» Directions for this task: The answer is a stretch of the material below, returned exactly: the line containing "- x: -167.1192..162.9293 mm", the line containing "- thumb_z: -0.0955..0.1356", and all lines between.
::: Supplied records
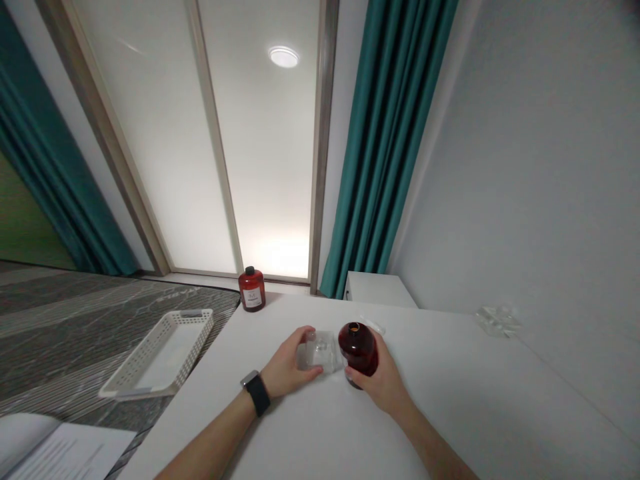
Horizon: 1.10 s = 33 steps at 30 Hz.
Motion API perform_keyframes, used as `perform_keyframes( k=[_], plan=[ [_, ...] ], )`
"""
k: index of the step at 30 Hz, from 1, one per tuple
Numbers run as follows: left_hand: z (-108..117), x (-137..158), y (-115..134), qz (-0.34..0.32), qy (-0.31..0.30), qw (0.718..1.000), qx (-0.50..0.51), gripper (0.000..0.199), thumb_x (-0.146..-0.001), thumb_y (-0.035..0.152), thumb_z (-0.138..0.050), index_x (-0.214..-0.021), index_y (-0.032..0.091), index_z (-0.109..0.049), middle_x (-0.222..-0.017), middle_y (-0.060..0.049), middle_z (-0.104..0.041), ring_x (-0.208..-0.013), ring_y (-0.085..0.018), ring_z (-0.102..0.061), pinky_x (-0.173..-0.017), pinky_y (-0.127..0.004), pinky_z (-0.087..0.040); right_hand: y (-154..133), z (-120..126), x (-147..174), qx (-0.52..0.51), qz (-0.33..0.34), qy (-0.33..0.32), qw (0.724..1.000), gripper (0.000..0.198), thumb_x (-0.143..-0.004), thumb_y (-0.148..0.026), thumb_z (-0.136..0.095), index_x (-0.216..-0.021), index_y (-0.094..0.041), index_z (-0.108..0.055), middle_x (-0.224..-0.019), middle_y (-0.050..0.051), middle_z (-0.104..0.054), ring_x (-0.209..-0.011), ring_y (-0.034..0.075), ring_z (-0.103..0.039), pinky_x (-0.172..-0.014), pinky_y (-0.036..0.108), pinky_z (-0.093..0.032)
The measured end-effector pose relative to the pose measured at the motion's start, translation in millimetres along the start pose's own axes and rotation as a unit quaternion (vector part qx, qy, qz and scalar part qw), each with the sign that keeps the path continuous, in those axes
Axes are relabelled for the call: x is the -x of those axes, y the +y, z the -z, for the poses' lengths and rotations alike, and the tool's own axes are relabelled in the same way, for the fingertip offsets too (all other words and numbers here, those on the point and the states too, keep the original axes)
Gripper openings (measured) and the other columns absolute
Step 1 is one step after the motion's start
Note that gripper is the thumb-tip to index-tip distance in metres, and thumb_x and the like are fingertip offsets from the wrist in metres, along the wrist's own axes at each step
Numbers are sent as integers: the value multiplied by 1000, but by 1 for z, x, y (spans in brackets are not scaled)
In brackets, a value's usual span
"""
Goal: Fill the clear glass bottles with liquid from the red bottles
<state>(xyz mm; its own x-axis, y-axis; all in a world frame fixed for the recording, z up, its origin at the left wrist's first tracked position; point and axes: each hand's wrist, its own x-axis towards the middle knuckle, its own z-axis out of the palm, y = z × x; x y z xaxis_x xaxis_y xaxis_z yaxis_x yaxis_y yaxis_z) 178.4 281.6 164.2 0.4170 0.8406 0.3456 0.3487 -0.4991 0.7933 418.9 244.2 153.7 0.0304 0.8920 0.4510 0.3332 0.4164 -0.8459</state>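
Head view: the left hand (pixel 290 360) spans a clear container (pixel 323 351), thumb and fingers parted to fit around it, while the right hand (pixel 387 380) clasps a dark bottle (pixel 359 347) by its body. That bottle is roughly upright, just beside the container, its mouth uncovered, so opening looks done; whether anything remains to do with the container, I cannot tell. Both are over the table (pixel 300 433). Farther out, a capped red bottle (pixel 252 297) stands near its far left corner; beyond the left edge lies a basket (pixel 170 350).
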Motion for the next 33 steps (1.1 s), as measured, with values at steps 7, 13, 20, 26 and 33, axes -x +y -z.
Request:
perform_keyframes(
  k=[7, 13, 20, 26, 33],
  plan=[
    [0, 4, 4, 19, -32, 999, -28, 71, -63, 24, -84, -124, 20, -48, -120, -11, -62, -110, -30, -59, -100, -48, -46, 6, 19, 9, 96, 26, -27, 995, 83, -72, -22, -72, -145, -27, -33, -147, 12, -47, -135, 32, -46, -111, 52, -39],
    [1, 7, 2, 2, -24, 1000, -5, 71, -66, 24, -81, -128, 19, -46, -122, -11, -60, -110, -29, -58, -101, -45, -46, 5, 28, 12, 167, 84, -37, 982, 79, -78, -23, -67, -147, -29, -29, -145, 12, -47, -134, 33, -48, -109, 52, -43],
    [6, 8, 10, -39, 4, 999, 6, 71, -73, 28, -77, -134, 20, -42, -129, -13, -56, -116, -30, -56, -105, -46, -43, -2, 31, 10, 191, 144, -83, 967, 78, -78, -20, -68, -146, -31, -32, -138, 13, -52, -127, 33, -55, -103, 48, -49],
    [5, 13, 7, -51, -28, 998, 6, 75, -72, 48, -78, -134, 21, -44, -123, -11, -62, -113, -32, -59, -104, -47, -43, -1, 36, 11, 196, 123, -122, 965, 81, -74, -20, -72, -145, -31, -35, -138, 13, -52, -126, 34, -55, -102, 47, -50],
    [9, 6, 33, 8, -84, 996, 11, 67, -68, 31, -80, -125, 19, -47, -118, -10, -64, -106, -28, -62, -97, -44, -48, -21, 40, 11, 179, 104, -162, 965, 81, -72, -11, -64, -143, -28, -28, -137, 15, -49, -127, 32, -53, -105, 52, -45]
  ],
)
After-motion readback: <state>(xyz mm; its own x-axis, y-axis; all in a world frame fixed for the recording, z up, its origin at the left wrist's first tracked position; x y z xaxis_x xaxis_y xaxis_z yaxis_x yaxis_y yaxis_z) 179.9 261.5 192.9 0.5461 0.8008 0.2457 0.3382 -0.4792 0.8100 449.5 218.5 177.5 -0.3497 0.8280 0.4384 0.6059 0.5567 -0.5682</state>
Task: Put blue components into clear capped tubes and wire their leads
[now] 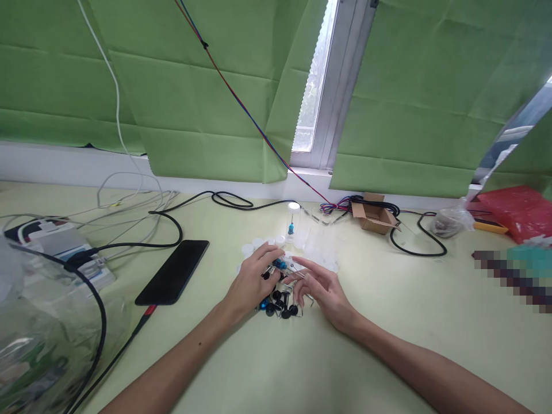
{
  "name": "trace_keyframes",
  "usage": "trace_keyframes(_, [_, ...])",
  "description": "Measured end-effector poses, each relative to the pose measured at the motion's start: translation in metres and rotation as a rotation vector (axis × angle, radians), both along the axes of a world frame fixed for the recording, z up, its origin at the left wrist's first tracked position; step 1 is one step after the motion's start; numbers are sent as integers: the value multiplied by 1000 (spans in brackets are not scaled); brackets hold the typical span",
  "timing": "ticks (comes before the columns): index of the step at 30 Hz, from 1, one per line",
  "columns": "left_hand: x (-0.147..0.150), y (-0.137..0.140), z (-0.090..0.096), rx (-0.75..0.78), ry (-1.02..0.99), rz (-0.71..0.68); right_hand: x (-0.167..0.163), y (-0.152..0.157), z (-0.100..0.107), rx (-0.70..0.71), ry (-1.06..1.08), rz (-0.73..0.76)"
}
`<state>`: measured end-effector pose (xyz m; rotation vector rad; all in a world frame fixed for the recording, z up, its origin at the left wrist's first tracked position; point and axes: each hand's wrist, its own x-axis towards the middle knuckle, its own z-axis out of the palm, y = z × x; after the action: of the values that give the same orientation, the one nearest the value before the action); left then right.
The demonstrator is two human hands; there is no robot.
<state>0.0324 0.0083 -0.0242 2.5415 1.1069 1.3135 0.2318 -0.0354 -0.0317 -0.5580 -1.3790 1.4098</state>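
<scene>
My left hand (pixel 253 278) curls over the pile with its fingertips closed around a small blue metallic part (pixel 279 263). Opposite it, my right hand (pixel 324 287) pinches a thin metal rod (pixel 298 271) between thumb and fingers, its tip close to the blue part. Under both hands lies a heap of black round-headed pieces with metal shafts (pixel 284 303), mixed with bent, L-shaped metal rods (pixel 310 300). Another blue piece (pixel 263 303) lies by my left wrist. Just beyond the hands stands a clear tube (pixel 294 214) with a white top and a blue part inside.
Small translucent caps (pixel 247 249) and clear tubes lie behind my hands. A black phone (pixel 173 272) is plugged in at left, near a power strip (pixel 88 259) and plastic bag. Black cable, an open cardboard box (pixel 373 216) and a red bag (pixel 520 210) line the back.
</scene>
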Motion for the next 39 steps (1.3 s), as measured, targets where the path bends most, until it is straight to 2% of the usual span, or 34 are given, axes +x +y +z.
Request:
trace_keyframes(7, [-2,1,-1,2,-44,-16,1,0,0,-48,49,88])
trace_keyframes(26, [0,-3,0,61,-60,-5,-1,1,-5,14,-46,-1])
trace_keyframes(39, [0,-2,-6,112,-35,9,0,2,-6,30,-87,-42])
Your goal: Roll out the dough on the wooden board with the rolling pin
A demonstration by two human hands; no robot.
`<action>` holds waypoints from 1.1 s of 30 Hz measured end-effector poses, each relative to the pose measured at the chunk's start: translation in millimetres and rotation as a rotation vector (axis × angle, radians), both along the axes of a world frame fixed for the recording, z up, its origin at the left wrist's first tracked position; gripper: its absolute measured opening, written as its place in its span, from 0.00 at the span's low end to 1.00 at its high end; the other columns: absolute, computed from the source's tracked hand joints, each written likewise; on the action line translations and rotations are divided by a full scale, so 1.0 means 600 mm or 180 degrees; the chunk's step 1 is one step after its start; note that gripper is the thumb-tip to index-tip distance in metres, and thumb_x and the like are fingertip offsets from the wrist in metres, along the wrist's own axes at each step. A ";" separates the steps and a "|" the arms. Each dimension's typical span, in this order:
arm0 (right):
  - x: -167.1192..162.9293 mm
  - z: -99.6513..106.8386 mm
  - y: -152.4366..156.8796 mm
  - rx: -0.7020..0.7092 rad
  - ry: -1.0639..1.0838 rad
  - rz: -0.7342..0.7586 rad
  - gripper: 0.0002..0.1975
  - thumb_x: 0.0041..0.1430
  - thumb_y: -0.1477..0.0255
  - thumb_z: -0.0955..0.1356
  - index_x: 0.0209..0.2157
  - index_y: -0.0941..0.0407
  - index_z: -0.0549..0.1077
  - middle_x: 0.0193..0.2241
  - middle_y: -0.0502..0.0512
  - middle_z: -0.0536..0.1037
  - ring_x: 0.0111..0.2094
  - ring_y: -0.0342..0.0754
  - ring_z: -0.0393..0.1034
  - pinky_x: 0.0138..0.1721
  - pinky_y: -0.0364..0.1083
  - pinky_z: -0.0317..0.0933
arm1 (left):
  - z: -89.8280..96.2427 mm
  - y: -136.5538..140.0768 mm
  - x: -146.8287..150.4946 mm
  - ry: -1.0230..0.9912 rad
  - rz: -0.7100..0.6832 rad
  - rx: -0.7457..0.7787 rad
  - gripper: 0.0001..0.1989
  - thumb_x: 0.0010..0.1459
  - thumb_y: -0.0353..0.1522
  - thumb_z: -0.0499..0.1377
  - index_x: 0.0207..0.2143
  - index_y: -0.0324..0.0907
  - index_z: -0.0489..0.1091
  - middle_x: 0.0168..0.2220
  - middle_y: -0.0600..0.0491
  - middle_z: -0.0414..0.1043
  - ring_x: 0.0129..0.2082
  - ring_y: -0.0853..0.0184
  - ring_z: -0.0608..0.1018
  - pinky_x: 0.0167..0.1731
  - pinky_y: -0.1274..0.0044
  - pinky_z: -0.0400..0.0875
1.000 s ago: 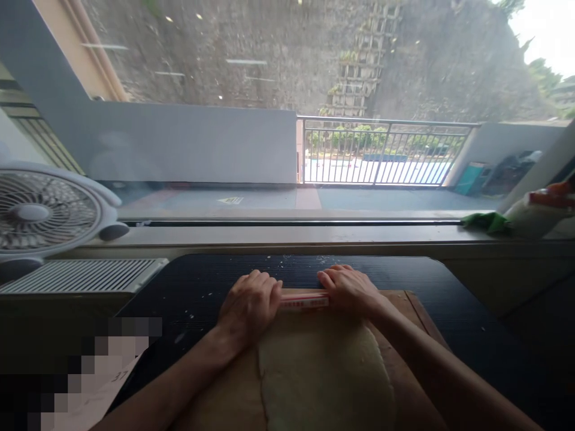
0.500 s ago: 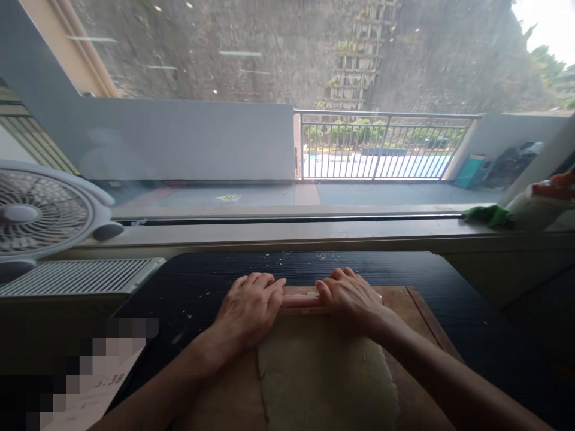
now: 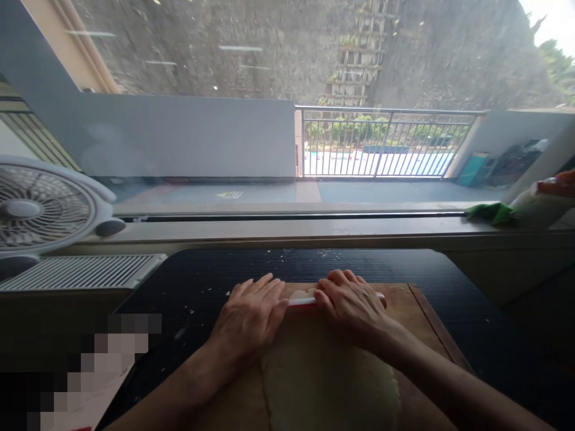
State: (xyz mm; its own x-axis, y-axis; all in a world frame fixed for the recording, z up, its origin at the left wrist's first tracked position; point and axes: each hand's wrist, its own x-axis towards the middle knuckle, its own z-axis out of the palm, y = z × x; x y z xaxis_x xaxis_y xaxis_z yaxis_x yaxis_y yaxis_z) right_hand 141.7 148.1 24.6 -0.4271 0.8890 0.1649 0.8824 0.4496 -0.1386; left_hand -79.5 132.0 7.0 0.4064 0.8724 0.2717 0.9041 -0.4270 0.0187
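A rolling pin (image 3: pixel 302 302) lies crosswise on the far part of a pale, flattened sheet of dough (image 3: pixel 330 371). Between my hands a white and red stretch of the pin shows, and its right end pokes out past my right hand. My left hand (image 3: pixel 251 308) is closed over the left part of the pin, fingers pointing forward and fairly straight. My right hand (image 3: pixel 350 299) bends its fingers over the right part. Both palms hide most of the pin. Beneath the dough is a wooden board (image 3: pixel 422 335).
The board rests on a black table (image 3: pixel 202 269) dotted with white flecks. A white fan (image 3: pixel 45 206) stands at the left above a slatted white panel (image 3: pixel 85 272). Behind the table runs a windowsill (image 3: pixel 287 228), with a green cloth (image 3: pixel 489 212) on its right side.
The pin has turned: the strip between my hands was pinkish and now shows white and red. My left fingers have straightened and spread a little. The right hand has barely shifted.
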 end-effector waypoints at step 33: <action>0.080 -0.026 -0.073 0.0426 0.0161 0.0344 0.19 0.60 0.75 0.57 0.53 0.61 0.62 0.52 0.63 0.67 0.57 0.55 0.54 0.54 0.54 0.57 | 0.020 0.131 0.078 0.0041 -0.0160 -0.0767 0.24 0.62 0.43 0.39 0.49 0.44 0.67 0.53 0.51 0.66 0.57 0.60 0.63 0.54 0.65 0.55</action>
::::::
» Solution to this problem:
  - x: -167.1192..162.9293 mm
  - z: -99.6513..106.8386 mm
  - y: -152.4366..156.8796 mm
  - rx: -0.7020..0.7092 rad
  - ry: -1.0639..1.0838 rad
  - rz: -0.7342..0.7586 rad
  - gripper: 0.0002..0.1975
  - thumb_x: 0.0041..0.1430
  - thumb_y: -0.1477..0.0255
  - thumb_z: -0.0955..0.1356

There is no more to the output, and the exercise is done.